El año anterior había ido bien, desde luego. Pero, con los cambios en la dirección, V. I. C. generaba grandes expectativas. Cogió el teléfono y en un impulso, marcó el número del trabajo de su mujer. Su extensión redirigió la llamada a la centralita. Colgó. Si tuviese un maldito teléfono móvil, como todo el mundo, no tendría que andar preguntándose dónde estaba. Pero una y otra vez se había negado. Insistía en que siempre estaba en casa o en el trabajo, y que para qué malgastar el dinero. Evidentemente, se equivocaba.
Volvieron a llamar y la puerta se abrió. Otra vez, Diane dio paso a un mensajero, con más flores y una botella de champán. Paul sonrió al recibir las tarjetas.
—Por cierto, Diane, tengo una maleta llena de ropa sucia, y una reunión…

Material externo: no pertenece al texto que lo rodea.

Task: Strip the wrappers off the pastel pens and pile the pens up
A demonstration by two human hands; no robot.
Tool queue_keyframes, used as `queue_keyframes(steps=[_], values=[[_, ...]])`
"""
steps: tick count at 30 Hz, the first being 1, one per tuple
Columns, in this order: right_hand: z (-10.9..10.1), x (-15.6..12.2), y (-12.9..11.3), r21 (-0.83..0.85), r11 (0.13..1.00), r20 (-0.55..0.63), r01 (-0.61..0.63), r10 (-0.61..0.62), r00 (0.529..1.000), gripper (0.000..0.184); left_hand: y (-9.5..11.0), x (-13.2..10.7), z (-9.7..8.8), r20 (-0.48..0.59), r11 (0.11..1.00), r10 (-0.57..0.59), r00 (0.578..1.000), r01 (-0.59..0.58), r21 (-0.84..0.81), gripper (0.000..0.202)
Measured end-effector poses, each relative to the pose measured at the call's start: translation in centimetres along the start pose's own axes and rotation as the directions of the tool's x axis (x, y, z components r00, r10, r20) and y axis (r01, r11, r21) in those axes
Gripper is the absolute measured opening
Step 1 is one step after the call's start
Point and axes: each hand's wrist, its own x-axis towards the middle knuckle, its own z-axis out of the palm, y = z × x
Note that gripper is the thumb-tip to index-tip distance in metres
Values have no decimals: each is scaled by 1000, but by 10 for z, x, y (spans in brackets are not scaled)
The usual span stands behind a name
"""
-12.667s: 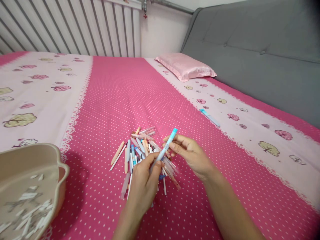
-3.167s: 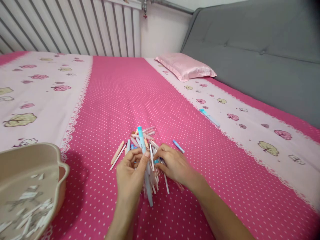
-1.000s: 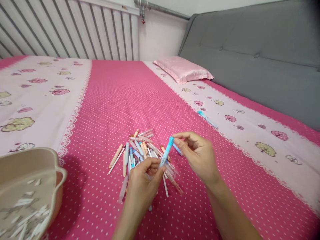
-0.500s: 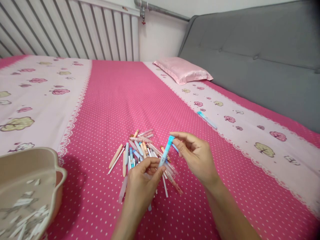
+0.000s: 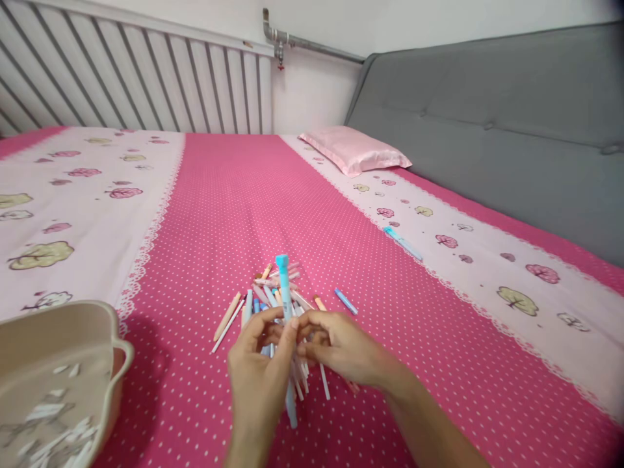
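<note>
My left hand (image 5: 260,361) pinches a pen (image 5: 285,286) with a pale blue barrel and a bright blue top, held nearly upright. My right hand (image 5: 341,344) is against the pen's lower part, its fingers curled in beside my left thumb; what lies between them is hidden. Beneath both hands spreads a pile of pens (image 5: 248,309) in pale blue, peach, white and clear pink, partly covered by my fingers. A pale blue pen (image 5: 291,409) shows just below my left thumb.
At the lower left stands a beige basin (image 5: 114,383) with white and grey pieces inside. A blue pen (image 5: 346,301) lies right of the pile, and a light blue pen (image 5: 403,244) farther off. A pink pillow (image 5: 353,151) rests by the grey headboard (image 5: 487,123).
The pen in my left hand has turned more upright and moved left. My right hand has left its top and come down beside my left hand, uncovering the blue pen on the bed.
</note>
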Motion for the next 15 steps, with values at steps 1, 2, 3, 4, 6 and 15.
queue_keyframes(steps=[1,2,3,4,6,15], values=[[1,2,1,93,996,42,-19,15,999,10,0,0,0,-29,1000,0,1000,0,-19,35],[2,4,2,180,983,77,-45,32,997,12,0,-1,0,-54,999,-2,999,0,-38,35],[2,6,3,252,965,105,-75,50,993,15,0,0,0,-73,998,-10,997,5,-61,35],[2,7,4,303,947,125,-104,69,990,21,-1,0,0,-89,996,-20,996,13,-84,37],[0,10,4,360,922,146,-143,96,985,30,-2,1,0,-120,993,-44,992,30,-117,40],[-3,20,18,436,889,147,-142,86,985,37,0,3,-2,-232,998,-37,972,23,-61,50]])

—Por supuesto. No te preocupes lo más mínimo —dijo ella, agitando la mano—. Tendrás la ropa a última hora del día.
—Bien. ¿Puedes traerme el archivo Landmark ahora mismo? Ah, y llama al médico para cancelar mi cita a las dos.
—Por supuesto. ¿Algo más?
—No… ahora mismo nada más.
—Escucha, Paul, ¿por qué no te relajas? Debes de estar exhausto, después de una noche entera volando. Si surge cualquier cosa, yo me ocuparé.
—Gracias. No sé qué haría sin ti.
—Tú disfruta este momento —dijo Diane, justo antes de cerrar la puerta.
Ésa era su intención. Ni siquiera las rabietas de su esposa iban a estropearlo.